Okay so I don’t feel so bad for taking six years to write my book.
YOU GUYS. Dinnertime is so low-key and not stressful this time of life. I can’t even tell you how nice it is to not worry about being home in time to make dinner because either 1) we have leftovers, 2) we can afford to get takeout for two people once in awhile, or 3) we are content with a quesadilla. I am a decent cook but the daily-ness of coming up with dinner has always been a thorn in my side.
It’s 7:30 pm, folks. ; ) Not every night, but sometimes.
I’ve been writing online since 2012 and have a backlog of posts about homeschooling, if you’re curious or nostalgic. This is not a complete list yet—many posts need reformatted because I imported them from my old website.

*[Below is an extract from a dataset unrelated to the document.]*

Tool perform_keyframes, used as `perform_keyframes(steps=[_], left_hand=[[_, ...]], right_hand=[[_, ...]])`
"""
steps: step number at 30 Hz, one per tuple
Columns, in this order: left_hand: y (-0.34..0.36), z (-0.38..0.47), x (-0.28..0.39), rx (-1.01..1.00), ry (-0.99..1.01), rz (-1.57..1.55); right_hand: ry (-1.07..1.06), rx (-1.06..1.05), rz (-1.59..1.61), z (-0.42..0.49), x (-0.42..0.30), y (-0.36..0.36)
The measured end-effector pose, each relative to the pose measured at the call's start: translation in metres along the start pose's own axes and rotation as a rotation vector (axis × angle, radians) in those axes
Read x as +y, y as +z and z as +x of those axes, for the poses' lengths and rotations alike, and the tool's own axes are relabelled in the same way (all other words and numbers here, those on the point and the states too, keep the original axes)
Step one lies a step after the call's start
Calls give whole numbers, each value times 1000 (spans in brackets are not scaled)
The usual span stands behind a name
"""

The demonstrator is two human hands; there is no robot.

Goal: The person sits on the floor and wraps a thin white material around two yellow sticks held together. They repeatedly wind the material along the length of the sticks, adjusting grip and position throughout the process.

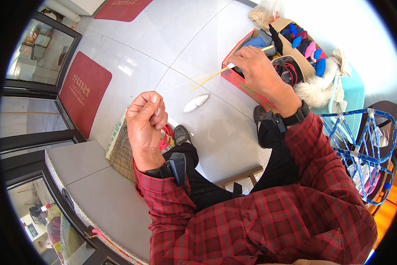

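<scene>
My left hand [147, 114] is raised with its fingers curled and the thumb pressed on the index finger, pinching the end of a thin pale thread [182, 82]. The thread runs up to the right towards my right hand [251, 66]. Between its fingertips my right hand grips a thin yellow stick [268, 48] with white material [231, 65] on it; fine yellowish strands [210, 79] fan out below, towards the left. On the tiled floor between the two hands lies a white fluffy bundle [196, 103].
Cardboard boxes [284, 43] of coloured textile pieces stand at upper right, by a plastic bag [266, 15]. White fluffy material [317, 87] rests near a turquoise container [355, 89]. A blue woven frame [367, 152] is at right. A checked bag [120, 155] stands beside my left shoe.
</scene>
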State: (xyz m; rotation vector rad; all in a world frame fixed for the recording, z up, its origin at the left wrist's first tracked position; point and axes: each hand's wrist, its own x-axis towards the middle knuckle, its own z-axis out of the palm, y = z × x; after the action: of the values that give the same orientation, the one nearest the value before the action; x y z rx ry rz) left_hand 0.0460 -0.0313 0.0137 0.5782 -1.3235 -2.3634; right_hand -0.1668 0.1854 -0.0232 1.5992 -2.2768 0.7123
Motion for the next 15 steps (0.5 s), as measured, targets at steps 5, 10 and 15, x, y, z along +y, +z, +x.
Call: perform_keyframes(steps=[5, 10, 15], left_hand=[[4, 1, 0, 21, -38, 102], [24, 2, -20, 33, -194, 382], [29, 4, -22, 6, -256, 415]], right_hand=[[475, 90, 688, 5, -12, -4], [647, 243, 1832, 13, -32, -16], [632, 203, 1965, 15, -33, -21]])
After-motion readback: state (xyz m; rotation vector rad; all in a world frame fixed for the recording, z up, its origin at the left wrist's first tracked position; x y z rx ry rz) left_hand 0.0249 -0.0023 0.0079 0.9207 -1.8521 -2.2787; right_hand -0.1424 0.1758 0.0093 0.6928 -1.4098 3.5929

Thank you for this. Your essay is a gift for me and unlocked a door that I didn't know needed to be opened and let me walk through into a place I needed to be. And as it sat with me it finally gave me a word, a name for what I've been going through.

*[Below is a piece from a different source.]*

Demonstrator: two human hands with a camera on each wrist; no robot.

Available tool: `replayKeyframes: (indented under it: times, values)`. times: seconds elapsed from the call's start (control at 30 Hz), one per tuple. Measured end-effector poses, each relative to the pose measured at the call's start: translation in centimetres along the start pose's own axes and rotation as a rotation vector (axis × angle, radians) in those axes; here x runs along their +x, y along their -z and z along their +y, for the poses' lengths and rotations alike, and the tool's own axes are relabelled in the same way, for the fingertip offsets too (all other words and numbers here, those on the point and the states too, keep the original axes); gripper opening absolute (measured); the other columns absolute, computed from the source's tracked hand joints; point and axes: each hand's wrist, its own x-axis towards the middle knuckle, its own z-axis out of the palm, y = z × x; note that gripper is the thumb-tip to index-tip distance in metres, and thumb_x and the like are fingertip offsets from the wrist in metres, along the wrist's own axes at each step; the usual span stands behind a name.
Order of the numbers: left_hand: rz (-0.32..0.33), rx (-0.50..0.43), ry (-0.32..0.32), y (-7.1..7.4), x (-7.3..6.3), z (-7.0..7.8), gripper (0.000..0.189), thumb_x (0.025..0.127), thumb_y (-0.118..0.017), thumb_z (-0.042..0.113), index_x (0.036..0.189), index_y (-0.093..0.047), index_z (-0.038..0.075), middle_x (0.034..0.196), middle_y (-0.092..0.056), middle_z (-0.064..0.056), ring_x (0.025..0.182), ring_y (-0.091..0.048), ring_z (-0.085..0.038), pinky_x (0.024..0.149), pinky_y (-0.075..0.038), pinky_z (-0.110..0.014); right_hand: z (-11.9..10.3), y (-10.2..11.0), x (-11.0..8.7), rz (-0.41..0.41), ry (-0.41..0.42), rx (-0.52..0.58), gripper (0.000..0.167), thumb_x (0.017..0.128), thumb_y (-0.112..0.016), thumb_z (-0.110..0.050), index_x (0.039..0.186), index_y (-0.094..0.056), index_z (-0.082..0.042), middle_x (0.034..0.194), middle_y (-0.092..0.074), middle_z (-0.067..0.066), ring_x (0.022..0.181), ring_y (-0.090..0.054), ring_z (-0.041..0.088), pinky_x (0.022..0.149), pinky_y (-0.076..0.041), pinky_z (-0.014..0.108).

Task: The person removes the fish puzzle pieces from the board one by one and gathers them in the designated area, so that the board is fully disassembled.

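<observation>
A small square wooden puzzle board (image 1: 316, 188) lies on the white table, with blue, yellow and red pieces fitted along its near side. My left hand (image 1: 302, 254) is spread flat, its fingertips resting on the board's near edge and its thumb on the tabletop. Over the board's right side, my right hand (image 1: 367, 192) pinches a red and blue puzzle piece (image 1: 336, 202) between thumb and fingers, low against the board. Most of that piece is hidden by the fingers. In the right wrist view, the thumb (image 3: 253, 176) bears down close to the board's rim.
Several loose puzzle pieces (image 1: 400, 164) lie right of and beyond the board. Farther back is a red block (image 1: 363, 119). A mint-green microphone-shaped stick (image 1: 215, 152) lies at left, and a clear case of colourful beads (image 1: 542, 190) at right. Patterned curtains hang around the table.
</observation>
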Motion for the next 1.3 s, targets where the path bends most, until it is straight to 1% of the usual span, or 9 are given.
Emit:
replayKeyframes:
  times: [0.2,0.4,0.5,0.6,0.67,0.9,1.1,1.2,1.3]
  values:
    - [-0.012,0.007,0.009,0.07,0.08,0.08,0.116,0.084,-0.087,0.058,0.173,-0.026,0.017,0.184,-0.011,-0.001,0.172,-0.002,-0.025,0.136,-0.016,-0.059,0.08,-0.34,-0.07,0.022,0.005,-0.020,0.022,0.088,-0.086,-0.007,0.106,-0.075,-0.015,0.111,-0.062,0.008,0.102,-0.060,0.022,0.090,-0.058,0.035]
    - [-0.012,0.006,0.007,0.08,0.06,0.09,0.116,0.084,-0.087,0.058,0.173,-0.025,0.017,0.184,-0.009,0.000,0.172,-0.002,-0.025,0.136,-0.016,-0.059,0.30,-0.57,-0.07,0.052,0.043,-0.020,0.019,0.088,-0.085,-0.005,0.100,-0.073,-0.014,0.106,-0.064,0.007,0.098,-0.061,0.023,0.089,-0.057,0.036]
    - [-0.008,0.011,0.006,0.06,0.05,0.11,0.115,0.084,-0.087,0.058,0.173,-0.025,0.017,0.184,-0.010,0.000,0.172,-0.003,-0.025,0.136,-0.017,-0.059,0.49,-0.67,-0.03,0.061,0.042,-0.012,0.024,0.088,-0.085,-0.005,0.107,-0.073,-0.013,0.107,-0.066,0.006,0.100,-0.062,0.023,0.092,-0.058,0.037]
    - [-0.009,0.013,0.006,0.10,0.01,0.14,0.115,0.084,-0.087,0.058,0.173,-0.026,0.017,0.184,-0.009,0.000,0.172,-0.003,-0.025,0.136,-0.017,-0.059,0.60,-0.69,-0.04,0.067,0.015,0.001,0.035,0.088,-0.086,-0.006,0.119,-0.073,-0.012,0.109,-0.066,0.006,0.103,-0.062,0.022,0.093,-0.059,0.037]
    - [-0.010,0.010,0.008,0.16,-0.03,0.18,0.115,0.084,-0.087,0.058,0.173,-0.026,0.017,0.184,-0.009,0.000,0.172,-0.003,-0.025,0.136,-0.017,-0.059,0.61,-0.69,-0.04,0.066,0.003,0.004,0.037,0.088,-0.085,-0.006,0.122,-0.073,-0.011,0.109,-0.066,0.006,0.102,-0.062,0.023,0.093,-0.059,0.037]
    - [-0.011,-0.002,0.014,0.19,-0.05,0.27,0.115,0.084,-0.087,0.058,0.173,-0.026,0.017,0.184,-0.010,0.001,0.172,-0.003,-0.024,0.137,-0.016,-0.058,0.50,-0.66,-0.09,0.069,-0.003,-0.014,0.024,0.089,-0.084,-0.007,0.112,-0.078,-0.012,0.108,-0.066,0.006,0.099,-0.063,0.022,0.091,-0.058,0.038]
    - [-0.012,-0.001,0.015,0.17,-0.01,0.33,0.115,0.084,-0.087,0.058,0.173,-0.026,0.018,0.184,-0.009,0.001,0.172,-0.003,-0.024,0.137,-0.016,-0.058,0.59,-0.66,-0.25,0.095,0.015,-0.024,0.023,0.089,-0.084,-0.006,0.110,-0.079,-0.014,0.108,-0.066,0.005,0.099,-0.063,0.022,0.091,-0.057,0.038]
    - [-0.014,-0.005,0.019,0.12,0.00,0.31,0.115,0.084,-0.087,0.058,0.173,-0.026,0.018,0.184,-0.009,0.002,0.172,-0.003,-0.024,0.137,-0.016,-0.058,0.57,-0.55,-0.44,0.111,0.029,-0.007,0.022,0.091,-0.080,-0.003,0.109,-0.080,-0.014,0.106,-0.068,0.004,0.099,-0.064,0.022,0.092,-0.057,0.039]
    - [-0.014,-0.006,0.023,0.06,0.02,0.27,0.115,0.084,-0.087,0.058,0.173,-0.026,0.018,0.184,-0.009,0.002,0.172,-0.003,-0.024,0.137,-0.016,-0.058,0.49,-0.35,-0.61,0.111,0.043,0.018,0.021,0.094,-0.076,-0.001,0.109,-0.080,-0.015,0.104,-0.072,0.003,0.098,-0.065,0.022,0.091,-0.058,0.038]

I'm in my 13th or 14th or maybe even 15th year of homeschooling-- depending on how you count it. My oldest is 20 and my youngest just turned 13. This last couple of years have been a struggle and I've been praying for clarity and guidance and for the untying of knots in my life. And your essay was most clearly an answer to a prayer.

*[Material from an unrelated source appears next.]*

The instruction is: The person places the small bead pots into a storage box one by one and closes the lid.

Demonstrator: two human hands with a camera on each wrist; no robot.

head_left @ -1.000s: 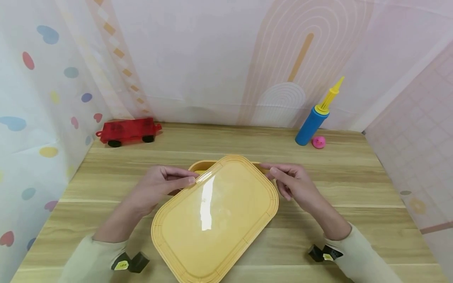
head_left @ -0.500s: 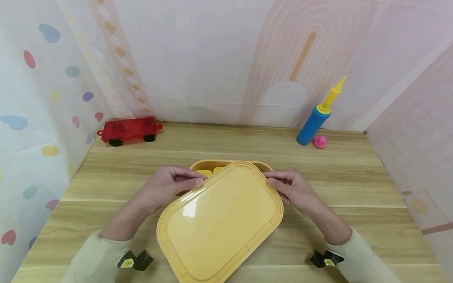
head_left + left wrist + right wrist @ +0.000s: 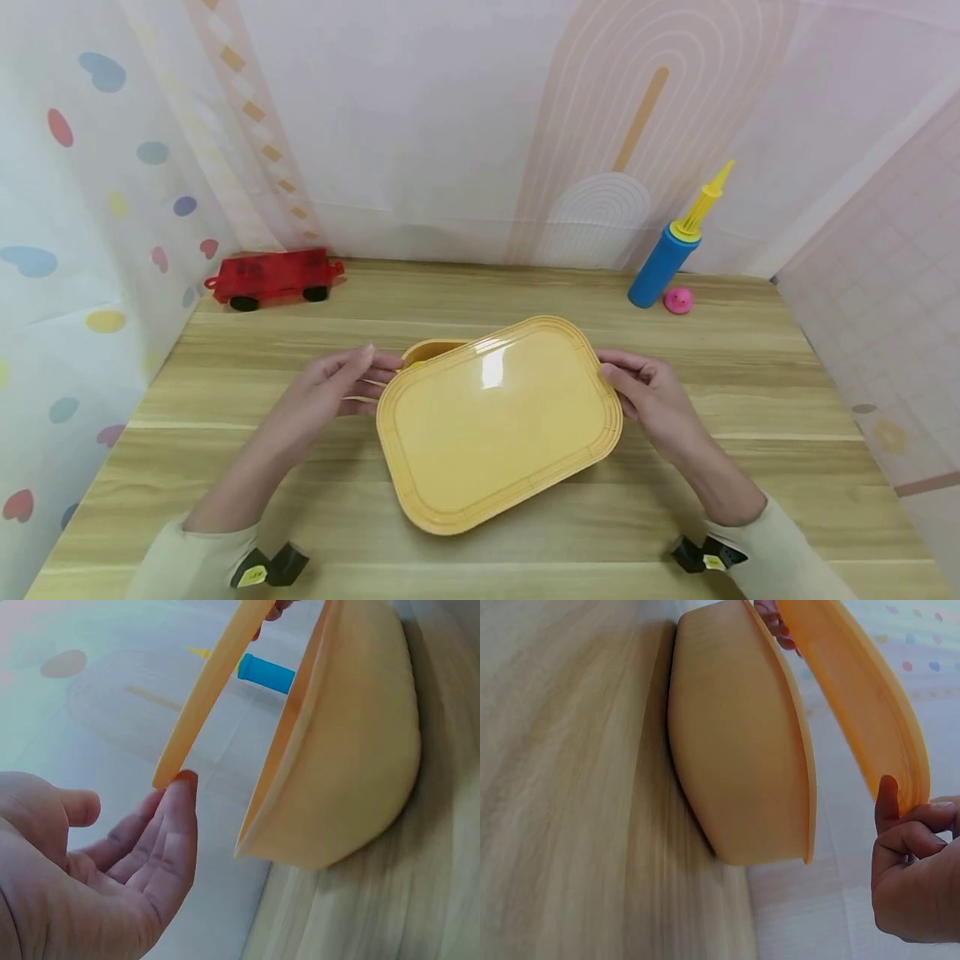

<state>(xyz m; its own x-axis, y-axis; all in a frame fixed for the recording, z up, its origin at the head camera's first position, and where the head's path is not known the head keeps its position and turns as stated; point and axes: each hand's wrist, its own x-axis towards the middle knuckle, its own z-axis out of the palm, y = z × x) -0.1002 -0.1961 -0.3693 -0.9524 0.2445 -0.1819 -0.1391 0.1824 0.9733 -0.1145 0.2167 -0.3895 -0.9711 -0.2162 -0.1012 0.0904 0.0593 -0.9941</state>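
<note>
A yellow rectangular lid (image 3: 502,417) with rounded corners hangs tilted above a matching box (image 3: 360,750), covering most of it in the head view. Only the box's back left rim and a bit of something yellow inside peek out there. My right hand (image 3: 652,400) pinches the lid's right end between thumb and fingers; the right wrist view shows a fingertip (image 3: 887,796) under its edge. At the other end my left hand (image 3: 330,392) has its fingers extended, fingertips touching the lid's edge from below, thumb raised away from it. A gap separates lid and box in both wrist views.
A red toy wagon base (image 3: 273,277) with black wheels stands at the back left of the wooden table (image 3: 480,300). At the back right are a blue and yellow hand pump (image 3: 667,258) and a pink toy duck (image 3: 678,301). Patterned cloth hangs behind.
The lid has swung round closer to level and moved up and right over the box. My right hand took hold of its edge; my left thumb has come off it.
</note>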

It was specifically this passage: "In high school, your kids become less your Students and more your Research Assistants. They will fill you in with fun facts you didn’t ask for. They will fact check you. Pro tip: Assign them books or courses you wish you had time for yourself, and then require a narration to grade their understanding. In ten minutes you can have a pretty thorough overview of the War of 1812 or The Renaissance. This is better than an audiobook or those sad, sad apps that give you a condensed version of someone’s life work, summing up their whole book in 5 minutes (the fact that this is legal blows my mind).
High school is lower teacher involvement, higher return on investment. It’s the vista you climbed to see."
This has not been my experience with high school. My teens are autistic/adhd and two of them have learning disabilities (all diagnosed within the last three years). What you outline is what I've always expected high school would be like: a time to step back and let them take the wheel, a time for less involvement on my part. That's what I thought these years would be. But that has not been my reality. Instead I have two teens who need very intense one on one time with me and who are not ready at all to let me step back. I have no idea what I'm doing and it's terrifying. I've been feeling my way in the dark without a map, trying to grope for some picture of what this is supposed to look like for my specific kids, feeling like a failure, wondering if it was a mistake to even try to homeschool my kids in the first place.
To be frank, this passage I quoted stuck in my side like a thorn. It made me so angry and resentful. But I knew that I wasn't really angry at you or at any other homeschooler whose experience maps onto the expected route. And as I sat with that anger, wondering why I couldn't let it go, praying about it, wondering about it, one day suddenly it came to me, clear, like a bell ringing. This feeling I'm feeling is Grief. I need to allow myself to mourn that our day to day isn't like I expected, that it doesn't match the map that everyone else seems to be following. I need to allow myself to mourn for those lost hopes and dreams and expectations. And maybe then I can accept what is, having let go what is not. Grief. Acceptance. Those were the words I needed.
I wanted to let you know, Tresta, that God was working through your writing in ways that you couldn't have anticipated, and that this essay has been a gift to me, a gift of clarity and insight. Your themes of homeschooling and grief are your own and yet I feel a strange kind of echo in my very different experiences. Thank you for your gift of writing.
It's interesting how you talk about things threading through. Feels like training an AI; you try to optimize for new output, but the initial dataset's biases alway persits. It’s not a bug, it’s a feature of your unique experience. So insightful, keep writing!